- [Exercise goal]:
Every line of the data below should be printed exactly. Nothing may be dropped.

- [Exercise data]:
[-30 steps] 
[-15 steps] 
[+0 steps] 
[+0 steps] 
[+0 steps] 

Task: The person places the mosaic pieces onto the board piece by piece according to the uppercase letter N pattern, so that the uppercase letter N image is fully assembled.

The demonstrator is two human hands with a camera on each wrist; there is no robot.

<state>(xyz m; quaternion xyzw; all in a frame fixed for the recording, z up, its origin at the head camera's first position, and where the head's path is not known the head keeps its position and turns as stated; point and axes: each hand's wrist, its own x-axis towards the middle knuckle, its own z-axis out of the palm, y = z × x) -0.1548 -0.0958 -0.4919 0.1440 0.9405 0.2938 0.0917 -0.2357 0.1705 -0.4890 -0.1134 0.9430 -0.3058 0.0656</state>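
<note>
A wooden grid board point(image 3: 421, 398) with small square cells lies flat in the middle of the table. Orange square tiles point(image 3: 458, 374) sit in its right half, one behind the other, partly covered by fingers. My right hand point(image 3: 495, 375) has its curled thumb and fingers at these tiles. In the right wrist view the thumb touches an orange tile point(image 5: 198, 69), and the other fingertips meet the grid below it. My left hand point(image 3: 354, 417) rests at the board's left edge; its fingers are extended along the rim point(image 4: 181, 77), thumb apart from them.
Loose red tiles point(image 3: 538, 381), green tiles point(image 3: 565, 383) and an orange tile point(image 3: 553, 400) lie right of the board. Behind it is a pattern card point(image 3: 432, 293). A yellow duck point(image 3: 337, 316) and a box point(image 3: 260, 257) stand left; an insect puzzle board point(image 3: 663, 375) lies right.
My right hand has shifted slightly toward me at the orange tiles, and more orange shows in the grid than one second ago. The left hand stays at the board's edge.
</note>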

- [Reply to the task]:
[-30 steps] 
[-15 steps] 
[+0 steps] 
[+0 steps] 
[+0 steps] 

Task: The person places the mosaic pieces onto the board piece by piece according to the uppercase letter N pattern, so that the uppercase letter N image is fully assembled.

The demonstrator is two human hands with a camera on each wrist; there is no robot.

<state>(xyz m; quaternion xyzw; all in a frame fixed for the recording, z up, its origin at the head camera's first position, and where the head's path is not known the head keeps its position and turns as stated; point and axes: each hand's wrist, its own x-axis towards the middle knuckle, its own z-axis out of the palm, y = z × x) -0.1548 -0.0958 -0.4919 0.1440 0.9405 0.2938 0.0917 -0.2357 0.1705 -0.4890 -0.1134 0.9430 -0.3058 0.0656</state>
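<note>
A wooden grid board point(image 3: 421, 398) with small square cells lies flat in the middle of the table. Orange square tiles point(image 3: 458, 374) sit in its right half, one behind the other, partly covered by fingers. My right hand point(image 3: 495, 375) has its curled thumb and fingers at these tiles. In the right wrist view the thumb touches an orange tile point(image 5: 198, 69), and the other fingertips meet the grid below it. My left hand point(image 3: 354, 417) rests at the board's left edge; its fingers are extended along the rim point(image 4: 181, 77), thumb apart from them.
Loose red tiles point(image 3: 538, 381), green tiles point(image 3: 565, 383) and an orange tile point(image 3: 553, 400) lie right of the board. Behind it is a pattern card point(image 3: 432, 293). A yellow duck point(image 3: 337, 316) and a box point(image 3: 260, 257) stand left; an insect puzzle board point(image 3: 663, 375) lies right.
My right hand has shifted slightly toward me at the orange tiles, and more orange shows in the grid than one second ago. The left hand stays at the board's edge.
</note>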

With that, the exercise is finished.